I've put some time into comparing the results with different versions
of Octave and Ghostscript.  By diffing and manually editing the
intermediate files I'm pretty sure I've narrowed the problem down to
the font description for the plot axis tickmarks.

Octave 3.2.4 passes commands like the following to gnuplot:

     set xtics border in scale  1.4 mirror  font ",12";

which gnuplot turns into this snippet in the resulting eps file:

     [ [(Helvetica) 120.0 0.0 true true 0 (0.5)]

Octave 3.6.1 and dev both do the following instead:

     set xtics border in scale  1.4 mirror  font "{},20";

which passes through gnuplot into the eps file as:

     [ [({}) 200.0 0.0 true true 0 (0.5)]

Is this correct so far?  What is the meaning of the "{}" in a font
declaration like this?  At which stage is it supposed to be
interpreted into a valid font?  I'm not a PostScript expert, is this
supposed to be valid PostScript and there's a problem with my versions
of gs and evince?

Every program available on Debian fails to render the eps files with
"{}", for example gs 9.05 fails with "Error: /limitcheck in
/findfont".  However, as I said at the start, if I move the files to
RHEL5 with gs 8.15.2, no problem.  Or if I replace the {} with
Helvetica, no problem.

Any insight or tips on where to look next?

I just looked up the code for gnuplot.

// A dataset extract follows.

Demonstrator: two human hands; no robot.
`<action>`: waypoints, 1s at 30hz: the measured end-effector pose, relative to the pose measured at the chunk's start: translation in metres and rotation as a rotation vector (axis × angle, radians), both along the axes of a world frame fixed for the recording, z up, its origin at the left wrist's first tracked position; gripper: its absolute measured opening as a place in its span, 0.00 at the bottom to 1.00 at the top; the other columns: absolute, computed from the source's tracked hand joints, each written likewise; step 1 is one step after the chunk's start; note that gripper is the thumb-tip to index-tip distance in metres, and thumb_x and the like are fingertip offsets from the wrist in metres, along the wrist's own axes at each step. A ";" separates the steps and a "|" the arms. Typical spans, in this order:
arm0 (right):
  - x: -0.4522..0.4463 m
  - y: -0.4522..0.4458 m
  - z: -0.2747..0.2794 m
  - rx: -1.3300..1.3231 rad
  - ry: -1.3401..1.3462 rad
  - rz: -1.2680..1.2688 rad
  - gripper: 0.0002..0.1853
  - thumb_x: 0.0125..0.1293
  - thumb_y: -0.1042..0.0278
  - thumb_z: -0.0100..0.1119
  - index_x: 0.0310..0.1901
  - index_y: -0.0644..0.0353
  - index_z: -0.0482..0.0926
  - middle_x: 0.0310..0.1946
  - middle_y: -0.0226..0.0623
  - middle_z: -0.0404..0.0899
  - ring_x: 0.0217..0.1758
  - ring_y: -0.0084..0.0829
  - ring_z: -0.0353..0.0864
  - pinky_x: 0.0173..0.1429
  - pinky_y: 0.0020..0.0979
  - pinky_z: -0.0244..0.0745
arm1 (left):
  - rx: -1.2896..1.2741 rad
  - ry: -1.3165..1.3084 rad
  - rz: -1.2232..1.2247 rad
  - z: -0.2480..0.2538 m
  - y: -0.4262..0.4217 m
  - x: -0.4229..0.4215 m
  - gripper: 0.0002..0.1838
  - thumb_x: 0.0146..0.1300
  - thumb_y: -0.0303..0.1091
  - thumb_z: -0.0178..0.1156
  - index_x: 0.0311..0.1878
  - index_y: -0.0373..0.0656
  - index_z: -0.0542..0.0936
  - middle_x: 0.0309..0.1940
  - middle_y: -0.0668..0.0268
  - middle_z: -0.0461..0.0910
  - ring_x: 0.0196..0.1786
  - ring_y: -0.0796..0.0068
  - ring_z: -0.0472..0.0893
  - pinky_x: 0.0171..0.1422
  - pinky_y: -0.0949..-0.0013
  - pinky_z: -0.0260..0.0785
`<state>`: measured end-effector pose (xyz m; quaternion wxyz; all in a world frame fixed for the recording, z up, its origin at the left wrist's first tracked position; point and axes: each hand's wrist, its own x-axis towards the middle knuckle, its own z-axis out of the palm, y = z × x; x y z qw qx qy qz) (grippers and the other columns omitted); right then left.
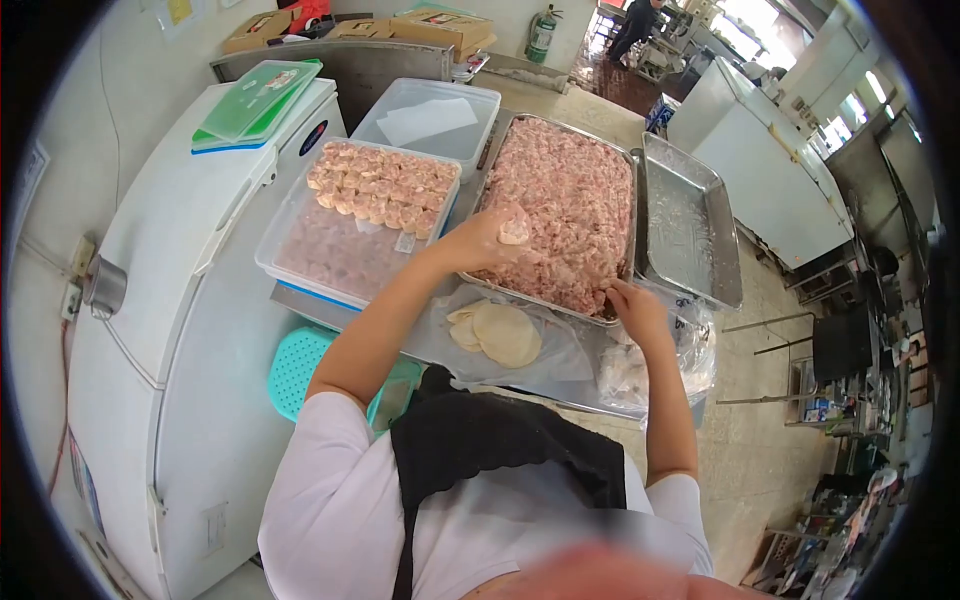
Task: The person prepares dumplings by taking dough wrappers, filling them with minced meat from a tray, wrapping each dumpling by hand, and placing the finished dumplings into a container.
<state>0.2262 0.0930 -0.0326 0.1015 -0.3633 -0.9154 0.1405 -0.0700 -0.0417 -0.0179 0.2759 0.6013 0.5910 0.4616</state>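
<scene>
My left hand (487,240) is closed around a small pale dumpling (514,232), held over the left side of a deep metal tray of minced meat (565,170). At the near right corner of that tray is my right hand (634,308), its fingers pressed together against the meat; what they pinch is too small to make out. Round dough wrappers (505,334) lie in a loose stack on a plastic sheet (562,352) in front of me. To the left, rows of filled dumplings (385,185) sit on a clear plastic container (272,250).
A second metal tray (735,270) stands right of the meat. Behind the dumplings is a clear bin (488,100) with white paper inside. A plastic bag (690,365) lies at the near right. A turquoise basket (295,365) is below the left edge. White freezers flank both sides.
</scene>
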 end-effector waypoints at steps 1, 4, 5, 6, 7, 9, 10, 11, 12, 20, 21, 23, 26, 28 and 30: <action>0.002 -0.008 0.009 -0.017 0.111 -0.009 0.17 0.68 0.58 0.57 0.51 0.61 0.81 0.41 0.51 0.82 0.45 0.49 0.82 0.49 0.41 0.76 | 0.066 0.005 0.000 0.004 -0.008 -0.003 0.22 0.51 0.45 0.73 0.45 0.43 0.80 0.40 0.61 0.83 0.45 0.69 0.81 0.52 0.67 0.71; -0.014 -0.045 0.051 -0.208 0.327 0.014 0.18 0.68 0.58 0.58 0.50 0.65 0.81 0.45 0.52 0.82 0.48 0.47 0.83 0.51 0.35 0.76 | 0.146 0.053 -0.024 0.023 -0.027 -0.012 0.21 0.51 0.45 0.73 0.44 0.45 0.80 0.42 0.63 0.83 0.45 0.68 0.81 0.53 0.66 0.71; -0.027 -0.061 0.063 -0.256 0.376 0.078 0.18 0.68 0.59 0.58 0.50 0.65 0.81 0.45 0.53 0.82 0.48 0.47 0.83 0.51 0.35 0.76 | 0.090 0.095 -0.048 0.030 -0.033 -0.016 0.21 0.51 0.44 0.73 0.44 0.46 0.80 0.43 0.63 0.83 0.46 0.67 0.81 0.53 0.66 0.71; -0.041 -0.075 0.066 -0.305 0.427 0.143 0.17 0.68 0.60 0.59 0.50 0.65 0.81 0.44 0.53 0.82 0.48 0.47 0.83 0.51 0.35 0.76 | 0.032 0.138 -0.071 0.032 -0.038 -0.021 0.20 0.51 0.44 0.73 0.44 0.46 0.80 0.43 0.63 0.83 0.46 0.66 0.81 0.53 0.65 0.70; -0.055 -0.085 0.060 -0.125 0.413 0.232 0.17 0.68 0.61 0.59 0.49 0.66 0.81 0.44 0.53 0.82 0.46 0.46 0.83 0.50 0.35 0.76 | 0.029 0.137 -0.064 0.028 -0.039 -0.028 0.20 0.51 0.45 0.73 0.44 0.46 0.80 0.42 0.63 0.83 0.46 0.66 0.81 0.53 0.65 0.70; -0.073 -0.097 0.055 -0.119 0.336 0.219 0.16 0.68 0.62 0.59 0.48 0.67 0.81 0.43 0.52 0.83 0.46 0.45 0.84 0.50 0.35 0.76 | 0.021 0.139 -0.048 0.020 -0.043 -0.040 0.21 0.51 0.47 0.72 0.43 0.46 0.80 0.41 0.62 0.83 0.45 0.65 0.81 0.52 0.64 0.70; -0.081 -0.101 0.054 -0.116 0.296 0.215 0.16 0.68 0.62 0.58 0.48 0.68 0.81 0.43 0.52 0.83 0.45 0.45 0.84 0.49 0.36 0.76 | 0.020 0.176 0.015 0.020 -0.050 -0.046 0.21 0.50 0.47 0.73 0.42 0.45 0.80 0.40 0.61 0.83 0.44 0.65 0.81 0.51 0.64 0.71; -0.083 -0.107 0.060 -0.091 0.302 0.211 0.16 0.69 0.63 0.58 0.49 0.68 0.80 0.42 0.52 0.83 0.44 0.43 0.85 0.49 0.35 0.76 | 0.020 0.210 0.083 0.021 -0.059 -0.052 0.22 0.50 0.47 0.73 0.42 0.44 0.80 0.40 0.60 0.83 0.44 0.65 0.81 0.51 0.64 0.71; -0.082 -0.107 0.057 -0.134 0.332 0.195 0.16 0.69 0.63 0.58 0.50 0.68 0.80 0.42 0.53 0.83 0.44 0.43 0.85 0.49 0.34 0.75 | 0.019 0.245 0.154 0.023 -0.068 -0.058 0.22 0.49 0.47 0.74 0.42 0.43 0.80 0.39 0.59 0.83 0.43 0.65 0.81 0.50 0.64 0.71; -0.040 -0.110 -0.007 -0.611 0.562 -0.141 0.16 0.73 0.62 0.54 0.54 0.63 0.79 0.22 0.23 0.71 0.22 0.15 0.66 0.27 0.19 0.62 | -0.122 0.163 0.463 -0.014 -0.155 -0.208 0.33 0.48 0.43 0.72 0.57 0.37 0.75 0.53 0.53 0.76 0.57 0.57 0.76 0.59 0.61 0.69; -0.037 -0.117 -0.009 -0.712 0.597 -0.205 0.16 0.73 0.61 0.53 0.55 0.62 0.79 0.20 0.20 0.67 0.19 0.12 0.62 0.24 0.17 0.57 | -0.091 0.186 0.508 -0.022 -0.162 -0.226 0.33 0.48 0.41 0.72 0.57 0.38 0.75 0.53 0.54 0.76 0.58 0.57 0.75 0.59 0.61 0.69; -0.036 -0.131 -0.011 -0.779 0.655 -0.255 0.17 0.74 0.59 0.51 0.56 0.61 0.78 0.19 0.18 0.64 0.17 0.10 0.57 0.21 0.17 0.50 | -0.136 0.425 0.625 -0.019 -0.172 -0.247 0.30 0.48 0.39 0.71 0.56 0.40 0.76 0.52 0.55 0.74 0.58 0.57 0.74 0.59 0.60 0.69; -0.034 -0.145 -0.015 -0.836 0.686 -0.299 0.19 0.75 0.57 0.50 0.57 0.62 0.77 0.17 0.18 0.62 0.15 0.10 0.54 0.18 0.17 0.47 | -0.169 0.627 0.733 -0.024 -0.171 -0.264 0.28 0.47 0.36 0.71 0.54 0.44 0.76 0.51 0.58 0.73 0.59 0.58 0.72 0.59 0.57 0.67; -0.036 -0.150 -0.018 -0.821 0.695 -0.303 0.20 0.75 0.56 0.50 0.56 0.63 0.76 0.17 0.19 0.63 0.14 0.11 0.55 0.17 0.17 0.47 | -0.222 0.748 0.749 -0.022 -0.166 -0.264 0.28 0.46 0.36 0.71 0.54 0.46 0.76 0.51 0.60 0.72 0.60 0.59 0.71 0.61 0.55 0.64; -0.042 -0.154 -0.017 -0.816 0.692 -0.326 0.20 0.75 0.56 0.50 0.56 0.63 0.76 0.17 0.19 0.63 0.14 0.11 0.55 0.17 0.17 0.48 | -0.315 0.906 0.727 -0.020 -0.159 -0.261 0.29 0.46 0.36 0.71 0.55 0.47 0.76 0.53 0.61 0.72 0.62 0.60 0.69 0.65 0.53 0.61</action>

If the font name consists of only ' ' or '-' gnuplot will use the current default font name. So '{}' has no meaning as far as gnuplot is concerned other than it is expected to be some valid font name to the PostScript interpreter.

Therefore, Octave shouldn't be sending a '{}'. My guess is that in updating the Octave code, perhaps cells of strings are now used and maybe the '{}' is coming about because of an empty cell. Perhaps a conditional test was forgotten on an empty cell. Just a guess.

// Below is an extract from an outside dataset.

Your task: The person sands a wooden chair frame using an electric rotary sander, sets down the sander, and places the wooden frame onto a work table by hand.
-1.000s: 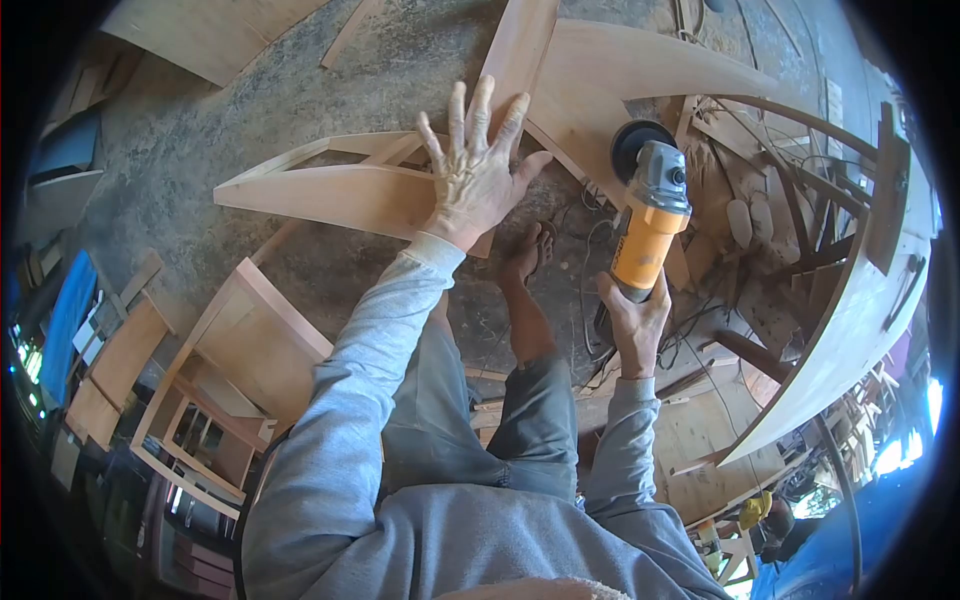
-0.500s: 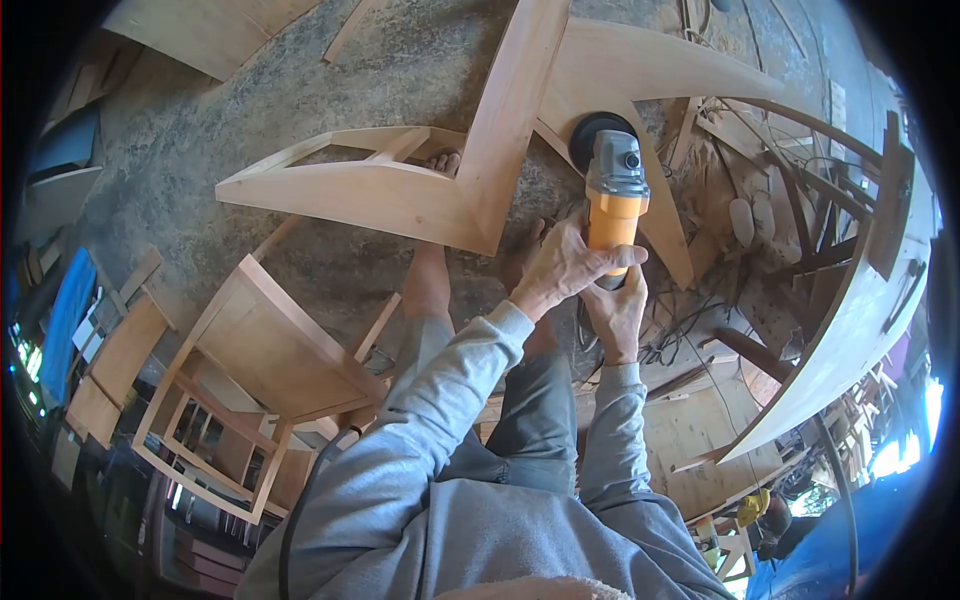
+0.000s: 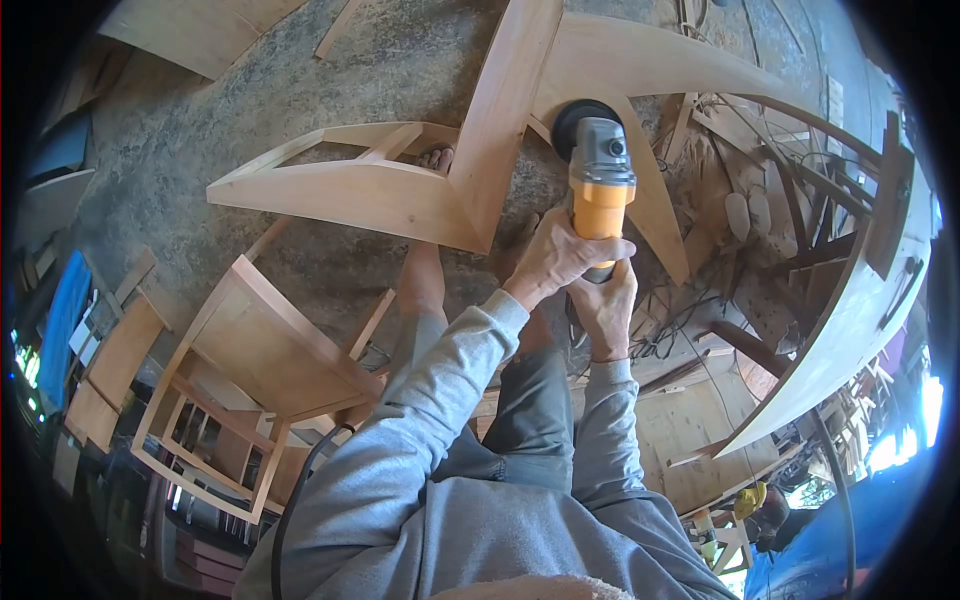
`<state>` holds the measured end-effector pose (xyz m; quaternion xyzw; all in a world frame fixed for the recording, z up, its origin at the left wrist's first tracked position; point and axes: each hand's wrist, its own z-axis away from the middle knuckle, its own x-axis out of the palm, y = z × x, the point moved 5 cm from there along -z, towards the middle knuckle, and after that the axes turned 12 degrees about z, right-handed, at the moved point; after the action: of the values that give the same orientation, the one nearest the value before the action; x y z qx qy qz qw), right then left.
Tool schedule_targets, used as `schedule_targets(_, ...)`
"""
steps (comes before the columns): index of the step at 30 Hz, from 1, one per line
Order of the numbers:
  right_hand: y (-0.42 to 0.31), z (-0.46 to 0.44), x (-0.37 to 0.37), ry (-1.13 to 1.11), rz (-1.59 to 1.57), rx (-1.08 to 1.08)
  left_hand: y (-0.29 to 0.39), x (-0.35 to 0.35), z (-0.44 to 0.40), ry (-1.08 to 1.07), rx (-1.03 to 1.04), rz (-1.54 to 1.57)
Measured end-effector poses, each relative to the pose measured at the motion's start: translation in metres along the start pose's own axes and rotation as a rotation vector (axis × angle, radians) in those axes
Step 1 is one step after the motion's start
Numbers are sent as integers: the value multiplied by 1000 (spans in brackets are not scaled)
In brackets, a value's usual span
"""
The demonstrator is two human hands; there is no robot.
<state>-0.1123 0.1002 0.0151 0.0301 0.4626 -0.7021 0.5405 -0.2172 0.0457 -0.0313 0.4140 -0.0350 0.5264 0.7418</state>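
Observation:
Both my hands hold an angle grinder (image 3: 602, 205) with an orange body, a grey metal head and a black round disc (image 3: 572, 125). My left hand (image 3: 556, 252) is closed around the orange body from the left side. Lower down, my right hand (image 3: 608, 308) grips its rear end. The disc lies over the edge of a curved pale wooden frame (image 3: 650, 190); whether it touches the wood I cannot tell. Left of the grinder, a wooden piece with a long upright board (image 3: 505, 125) and a curved side (image 3: 350, 198) rests near my bare foot (image 3: 437, 158).
A wooden chair-like frame (image 3: 285, 340) stands at the lower left. On the right are a large curved pale panel (image 3: 850, 335), wood scraps (image 3: 735, 215) and tangled cords (image 3: 675, 330). A black cable (image 3: 300, 500) passes by my left arm.
The grinder and both hands have shifted slightly left and up, and the disc has moved left toward the upright board. Both hands keep their hold.

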Motion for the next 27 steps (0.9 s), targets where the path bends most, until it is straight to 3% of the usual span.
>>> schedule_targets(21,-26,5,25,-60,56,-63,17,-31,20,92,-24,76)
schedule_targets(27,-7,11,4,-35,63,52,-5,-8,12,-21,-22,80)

I'm using a slightly older version of Octave, but the lines that deal with font are in __go_draw_axes__.m.

function fontspec = create_fontspec (f, s, gp_term)
  if (strcmp (f, "*"))
    fontspec = sprintf ("font \",%d\"", s);
  else
    fontspec = sprintf ("font \"%s,%d\"", f, s);
  endif
endfunction

As I say, I'm out of date, but I assume that hunk of code is still in the latest version somewhere.

I went to the latest code and browsed for how things are set up now. Here appears to be the hunk of code that constructs the string specification that ends up going to gnuplot:

opts_str = sprintf ("%s font \"%s,%d\"", opts_str,
    get (0, "defaultaxesfontname"),
    get (0, "defaultaxesfontsize") / 1.5);

Apparently plot '0' represents default. On your system, please check at the Octave command line:

get (0, "defaultaxesfontname")
get (0, "defaultaxesfontsize")

I would guess that you should see '*' or a string of some font name. If otherwise, please let us know what you see. If there are errors, simply do

get (0)

and browse the entries for something pertinent.